Another phone call had just come in, which I didn’t take. Returning the call, I offhandedly mentioned, “I didn’t pick up. I was on with Fran Lebowitz.” Dead silence on the other end. “How was it? my caller asked. “It was a dream come true,” I retorted, knowing that I’d never spoke truer words about a literary hero.
I’d read her works like Metropolitan Lives and Social Studies growing up, so I knew speaking with Lebowitz to support her upcoming tour to Texas (in Austin at The Long Center on Wednesday, March 8 and in Dallas on Friday and Saturday, March 31 and April 1, 2017 at the AT&T Performing Arts Center) would be a lively discussion. How could it not, knowing her unique style of sharing her opinions with the world? Plus, her writings have always connected with me on a personal level – her sly style about how the celebrated truly live.
And now, I would be speaking with her directly. For anyone growing up in the provinces who dreams of living in New York, or any major city for that matter, Fran Lebowitz has a towering stature equated to the Statue of Liberty— indeed, both monumental figures represent a gateway to the big city. Her ironic satire, which has made her well known since the 70s, has continually sharpened alongside her evolution. Heck, Martin Scorsese took a break from narrative filmmaking to create a documentary about her in 2011, HBO’s Public Speaking. And Scorsese, as we all know from his directorial accomplishments, doesn’t mess around with people and stories that don’t make a difference in the world.
So, here it is, time to ask her anything I’d ever wanted. After all, Lebowitz is the thinking person’s thinking person. She’s whip smart and enjoys the attention fame brings. “I love being on a stage – doing this. It’s my childhood dream since no one ever asked me a question as a child. Growing up in the 50s, children weren’t supposed to talk back. And, I enjoy being in Austin. I’ve been there before with Frank Rich.” She has always surrounded herself with creative people like Rich of the New York Times, as well as the staff at Vanity Fair where she is a contributing editor. When I ask her about her literary beginnings working at Andy Warhol’s Interview magazine, she says frankly, “It was fun around the Factory. But I wasn’t close to Andy. I didn’t like him and he didn’t like me. [I] didn’t go around in that group of people, but the world was so small that for decades I’m certain I saw Andy every night of my life because we were in the same places.” Lebowitz stopped drinking and taking drugs at the ripe old age of 19. “When you are born, you are bequeathed a lifetime supply of alcohol and drugs,” she feels. ”You can do it all between 15 and 19, or you can do it between 21 and 81. Then you hit your limit.” When I ask her if that’s a reason for her success in chronicling so much in the last 40 years, she’s quick to share, “It was a conscious decision to be acute.”

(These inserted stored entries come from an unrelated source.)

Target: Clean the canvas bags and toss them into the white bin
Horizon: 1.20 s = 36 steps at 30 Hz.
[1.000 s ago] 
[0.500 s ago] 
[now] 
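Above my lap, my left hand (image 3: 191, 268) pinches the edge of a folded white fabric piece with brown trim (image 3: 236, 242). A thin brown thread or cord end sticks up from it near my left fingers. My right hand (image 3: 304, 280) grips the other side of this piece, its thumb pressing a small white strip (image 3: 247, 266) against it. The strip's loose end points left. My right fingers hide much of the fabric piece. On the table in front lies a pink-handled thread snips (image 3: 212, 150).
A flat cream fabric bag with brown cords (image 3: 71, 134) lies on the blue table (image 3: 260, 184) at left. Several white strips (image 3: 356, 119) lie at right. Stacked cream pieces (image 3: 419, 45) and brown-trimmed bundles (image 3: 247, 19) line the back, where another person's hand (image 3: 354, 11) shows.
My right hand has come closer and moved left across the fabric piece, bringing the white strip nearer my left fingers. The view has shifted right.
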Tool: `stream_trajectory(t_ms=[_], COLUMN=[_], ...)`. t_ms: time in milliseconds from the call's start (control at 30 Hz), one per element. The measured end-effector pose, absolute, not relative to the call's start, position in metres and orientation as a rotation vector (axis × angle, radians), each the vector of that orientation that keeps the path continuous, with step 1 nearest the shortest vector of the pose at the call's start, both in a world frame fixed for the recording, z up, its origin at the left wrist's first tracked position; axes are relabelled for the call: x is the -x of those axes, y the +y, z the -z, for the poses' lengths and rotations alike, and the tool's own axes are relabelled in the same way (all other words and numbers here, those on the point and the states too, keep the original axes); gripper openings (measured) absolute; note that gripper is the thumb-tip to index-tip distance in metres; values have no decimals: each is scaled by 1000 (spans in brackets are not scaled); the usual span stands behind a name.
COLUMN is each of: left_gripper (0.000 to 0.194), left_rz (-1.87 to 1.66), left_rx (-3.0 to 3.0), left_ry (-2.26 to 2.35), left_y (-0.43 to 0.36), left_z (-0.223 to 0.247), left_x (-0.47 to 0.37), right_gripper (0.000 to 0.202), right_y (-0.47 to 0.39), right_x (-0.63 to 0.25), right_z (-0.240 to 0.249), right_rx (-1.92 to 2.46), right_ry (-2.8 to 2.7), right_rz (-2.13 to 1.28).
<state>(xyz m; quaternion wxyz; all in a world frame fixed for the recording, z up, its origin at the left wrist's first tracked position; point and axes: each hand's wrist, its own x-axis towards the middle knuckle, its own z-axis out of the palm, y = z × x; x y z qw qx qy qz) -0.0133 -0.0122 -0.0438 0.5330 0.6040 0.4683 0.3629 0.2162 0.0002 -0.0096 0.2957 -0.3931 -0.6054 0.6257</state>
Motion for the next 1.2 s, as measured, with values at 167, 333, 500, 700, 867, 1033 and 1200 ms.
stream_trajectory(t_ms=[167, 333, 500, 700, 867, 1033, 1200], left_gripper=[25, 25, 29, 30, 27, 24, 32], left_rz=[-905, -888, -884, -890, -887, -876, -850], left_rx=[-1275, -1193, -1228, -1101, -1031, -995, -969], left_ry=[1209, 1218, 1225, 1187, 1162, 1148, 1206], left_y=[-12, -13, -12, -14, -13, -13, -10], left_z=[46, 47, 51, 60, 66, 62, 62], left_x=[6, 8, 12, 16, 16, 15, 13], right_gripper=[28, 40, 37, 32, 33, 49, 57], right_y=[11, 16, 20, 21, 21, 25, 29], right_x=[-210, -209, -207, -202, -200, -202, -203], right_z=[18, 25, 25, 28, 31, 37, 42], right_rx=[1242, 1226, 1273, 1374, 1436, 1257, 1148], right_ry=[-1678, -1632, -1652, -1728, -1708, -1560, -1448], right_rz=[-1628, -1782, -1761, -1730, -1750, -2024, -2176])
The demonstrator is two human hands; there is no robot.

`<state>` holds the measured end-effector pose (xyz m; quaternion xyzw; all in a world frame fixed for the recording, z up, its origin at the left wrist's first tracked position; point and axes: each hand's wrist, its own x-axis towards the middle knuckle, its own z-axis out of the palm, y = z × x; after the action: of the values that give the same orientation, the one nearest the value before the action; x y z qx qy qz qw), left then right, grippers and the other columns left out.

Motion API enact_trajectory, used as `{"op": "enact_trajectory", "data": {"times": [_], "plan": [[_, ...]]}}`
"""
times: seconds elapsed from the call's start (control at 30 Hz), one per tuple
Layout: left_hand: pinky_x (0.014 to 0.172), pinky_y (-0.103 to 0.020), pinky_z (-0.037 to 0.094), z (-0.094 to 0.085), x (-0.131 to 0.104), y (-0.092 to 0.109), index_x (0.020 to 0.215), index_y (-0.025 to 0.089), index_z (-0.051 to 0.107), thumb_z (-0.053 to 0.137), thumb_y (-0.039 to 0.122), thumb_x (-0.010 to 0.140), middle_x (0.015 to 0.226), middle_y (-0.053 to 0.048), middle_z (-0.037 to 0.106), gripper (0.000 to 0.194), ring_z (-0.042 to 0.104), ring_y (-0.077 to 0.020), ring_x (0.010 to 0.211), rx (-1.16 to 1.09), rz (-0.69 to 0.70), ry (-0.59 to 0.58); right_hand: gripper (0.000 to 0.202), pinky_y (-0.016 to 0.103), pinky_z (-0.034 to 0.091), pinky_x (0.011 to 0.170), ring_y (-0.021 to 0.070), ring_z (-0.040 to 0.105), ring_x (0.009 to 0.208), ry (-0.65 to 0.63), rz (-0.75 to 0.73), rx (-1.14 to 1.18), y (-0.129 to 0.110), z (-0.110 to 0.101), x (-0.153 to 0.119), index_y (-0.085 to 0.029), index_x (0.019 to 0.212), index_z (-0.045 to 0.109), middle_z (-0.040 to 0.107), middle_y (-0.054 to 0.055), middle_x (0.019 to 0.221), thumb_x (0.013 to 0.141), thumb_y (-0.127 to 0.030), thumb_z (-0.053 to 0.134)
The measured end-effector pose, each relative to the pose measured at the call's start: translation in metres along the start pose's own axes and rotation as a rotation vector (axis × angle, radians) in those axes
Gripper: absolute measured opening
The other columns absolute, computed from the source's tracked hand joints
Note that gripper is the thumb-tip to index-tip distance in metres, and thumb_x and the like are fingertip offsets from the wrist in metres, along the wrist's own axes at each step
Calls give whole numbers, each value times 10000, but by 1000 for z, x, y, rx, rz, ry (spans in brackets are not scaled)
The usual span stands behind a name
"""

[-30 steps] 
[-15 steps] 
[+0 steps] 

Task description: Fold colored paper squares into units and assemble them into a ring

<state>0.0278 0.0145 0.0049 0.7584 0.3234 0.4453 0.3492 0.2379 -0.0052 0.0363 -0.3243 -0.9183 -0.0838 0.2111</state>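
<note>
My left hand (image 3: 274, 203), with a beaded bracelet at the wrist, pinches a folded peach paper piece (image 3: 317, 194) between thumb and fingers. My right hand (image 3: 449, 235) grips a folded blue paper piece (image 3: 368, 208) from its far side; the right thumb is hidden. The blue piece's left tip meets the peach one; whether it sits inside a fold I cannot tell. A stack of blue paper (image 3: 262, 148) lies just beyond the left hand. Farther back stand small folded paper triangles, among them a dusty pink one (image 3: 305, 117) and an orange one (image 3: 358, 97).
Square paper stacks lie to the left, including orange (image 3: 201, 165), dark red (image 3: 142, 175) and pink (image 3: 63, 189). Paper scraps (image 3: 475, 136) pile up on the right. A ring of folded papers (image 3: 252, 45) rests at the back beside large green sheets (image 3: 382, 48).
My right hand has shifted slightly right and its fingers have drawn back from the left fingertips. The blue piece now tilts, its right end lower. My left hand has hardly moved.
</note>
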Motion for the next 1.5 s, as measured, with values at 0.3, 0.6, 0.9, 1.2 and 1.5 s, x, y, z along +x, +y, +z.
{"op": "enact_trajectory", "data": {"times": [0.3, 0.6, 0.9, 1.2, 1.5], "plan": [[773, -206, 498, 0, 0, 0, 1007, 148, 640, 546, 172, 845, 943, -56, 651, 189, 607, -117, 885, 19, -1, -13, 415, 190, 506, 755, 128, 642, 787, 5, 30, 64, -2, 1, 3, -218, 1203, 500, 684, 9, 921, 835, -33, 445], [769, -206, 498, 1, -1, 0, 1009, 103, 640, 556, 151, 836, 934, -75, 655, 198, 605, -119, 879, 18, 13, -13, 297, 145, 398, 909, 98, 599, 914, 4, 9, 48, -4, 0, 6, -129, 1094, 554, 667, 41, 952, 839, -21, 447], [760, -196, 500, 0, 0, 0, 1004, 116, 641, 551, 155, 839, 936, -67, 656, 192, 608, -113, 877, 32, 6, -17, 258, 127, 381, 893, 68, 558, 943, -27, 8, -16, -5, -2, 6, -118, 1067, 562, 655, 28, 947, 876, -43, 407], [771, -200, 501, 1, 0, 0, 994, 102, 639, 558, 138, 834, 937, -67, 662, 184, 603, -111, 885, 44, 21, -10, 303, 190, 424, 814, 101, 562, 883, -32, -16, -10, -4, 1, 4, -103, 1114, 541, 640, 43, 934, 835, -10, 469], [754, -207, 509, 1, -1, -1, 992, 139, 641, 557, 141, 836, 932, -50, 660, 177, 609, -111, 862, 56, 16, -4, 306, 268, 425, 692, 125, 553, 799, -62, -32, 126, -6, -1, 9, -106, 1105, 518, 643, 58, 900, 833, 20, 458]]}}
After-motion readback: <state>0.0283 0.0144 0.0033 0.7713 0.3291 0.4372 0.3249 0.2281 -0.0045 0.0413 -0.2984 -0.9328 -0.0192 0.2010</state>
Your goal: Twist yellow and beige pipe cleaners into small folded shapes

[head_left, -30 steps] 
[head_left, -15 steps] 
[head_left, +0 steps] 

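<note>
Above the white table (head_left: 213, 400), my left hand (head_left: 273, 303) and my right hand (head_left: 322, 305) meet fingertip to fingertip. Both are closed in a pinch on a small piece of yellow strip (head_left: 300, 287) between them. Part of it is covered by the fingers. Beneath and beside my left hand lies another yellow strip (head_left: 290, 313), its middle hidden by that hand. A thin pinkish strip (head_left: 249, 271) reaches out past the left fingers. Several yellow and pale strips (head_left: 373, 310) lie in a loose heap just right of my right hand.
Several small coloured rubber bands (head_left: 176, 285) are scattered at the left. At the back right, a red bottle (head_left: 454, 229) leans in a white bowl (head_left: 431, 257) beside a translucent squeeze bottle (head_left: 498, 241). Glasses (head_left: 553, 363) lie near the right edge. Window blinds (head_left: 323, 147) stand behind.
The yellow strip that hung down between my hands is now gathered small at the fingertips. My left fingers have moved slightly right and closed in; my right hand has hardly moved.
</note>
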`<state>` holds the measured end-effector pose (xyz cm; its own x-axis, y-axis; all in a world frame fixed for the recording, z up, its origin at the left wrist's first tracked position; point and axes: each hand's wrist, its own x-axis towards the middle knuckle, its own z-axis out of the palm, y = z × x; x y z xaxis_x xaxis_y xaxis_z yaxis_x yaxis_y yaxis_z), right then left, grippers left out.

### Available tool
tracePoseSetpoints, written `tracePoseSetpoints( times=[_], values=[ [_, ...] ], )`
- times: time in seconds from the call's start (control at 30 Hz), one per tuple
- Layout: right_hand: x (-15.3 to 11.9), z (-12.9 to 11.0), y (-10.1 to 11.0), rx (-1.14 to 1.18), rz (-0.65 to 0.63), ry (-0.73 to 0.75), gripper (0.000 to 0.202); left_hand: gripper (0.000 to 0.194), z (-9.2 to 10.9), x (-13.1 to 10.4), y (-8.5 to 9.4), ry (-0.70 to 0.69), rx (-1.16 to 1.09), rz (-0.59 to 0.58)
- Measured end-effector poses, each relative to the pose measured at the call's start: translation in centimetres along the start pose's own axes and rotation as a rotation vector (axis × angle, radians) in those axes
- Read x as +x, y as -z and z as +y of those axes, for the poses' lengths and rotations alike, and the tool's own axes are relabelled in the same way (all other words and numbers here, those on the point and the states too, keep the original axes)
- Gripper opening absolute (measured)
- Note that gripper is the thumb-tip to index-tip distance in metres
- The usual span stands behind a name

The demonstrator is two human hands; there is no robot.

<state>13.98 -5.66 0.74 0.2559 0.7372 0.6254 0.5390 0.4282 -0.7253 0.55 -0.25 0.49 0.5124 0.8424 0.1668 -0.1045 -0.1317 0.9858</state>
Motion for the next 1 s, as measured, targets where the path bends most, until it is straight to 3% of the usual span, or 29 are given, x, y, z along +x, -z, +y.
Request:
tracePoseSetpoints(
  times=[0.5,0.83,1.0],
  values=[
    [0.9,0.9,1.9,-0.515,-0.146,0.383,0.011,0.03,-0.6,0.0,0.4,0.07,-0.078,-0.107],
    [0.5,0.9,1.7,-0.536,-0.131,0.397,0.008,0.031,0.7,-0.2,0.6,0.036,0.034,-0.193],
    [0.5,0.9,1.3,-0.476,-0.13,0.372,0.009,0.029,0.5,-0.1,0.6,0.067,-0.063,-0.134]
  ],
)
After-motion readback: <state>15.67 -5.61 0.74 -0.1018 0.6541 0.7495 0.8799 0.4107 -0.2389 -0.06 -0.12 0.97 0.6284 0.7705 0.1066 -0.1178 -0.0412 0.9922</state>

She continues to reflect. “So, I’m one of the only people left alive from that era. We went out every night. All night. For at least ten years. I don’t think people do that anymore. We weren’t health conscious then. No one cared what they ate. It wasn’t a thing. We were happy to eat at all. You want to know what health is? Youth.”
As a fixture herself for what Manhattan represents, she has her adoring fans. “Kids constantly come up to me, saying ‘Oh, I wish I’d been in New York in the 70s.’ I find that kind of distressing. When I was young I never went up to old people and said ‘I wish I lived in New York in the 1930s.’ It’s not the right direction for people to be going backwards.” I suggest that there seems to be a sense of nostalgia that the youth of today seek, unique to its generation. “It was almost lawless back then, not so regulated,” she replies. “It wasn’t so known. You had to find your own way.” She goes on to recount the artistic scene back then by saying, “The entire art world could fit into one restaurant then. Now it’s a huge business.”
According to Lebowitz, “It was all fun for me - I was in my 20s. It’s fun to be in your 20s, I would imagine, no matter where you live, no matter what era it is.” When it comes to aspiring young talent, she muses, “I have many friends who teach these people. How to write. ‘What do you teach them?’ I ask, because you can’t teach someone how to write. They say, ‘We teach them how to read.’ Shouldn’t they already know how to read if they are writing? It’s like going to tall school. You are either tall or you aren’t.”
When I ask her how her latest book, Exterior Signs of Wealth, is coming along, knowing that she has famously procrastinated finishing it, she quips, “There have been whole generations born and died since I started that book.” As we finish our conversation, I mention I look forward to all the great things I know she still has left in store for the world. She notes, “I have retained my ability to be surprised. At how gullible people are. How easily people will swallow what is fed them.” Finally, I ask her what object she’d like to have placed in a time capsule to represent her in the future. She’s quick to note that she’s never been asked that, and simply replied, “That’s not for me to decide. Someone like you would have decide that – people who can actually rate it or judge it.”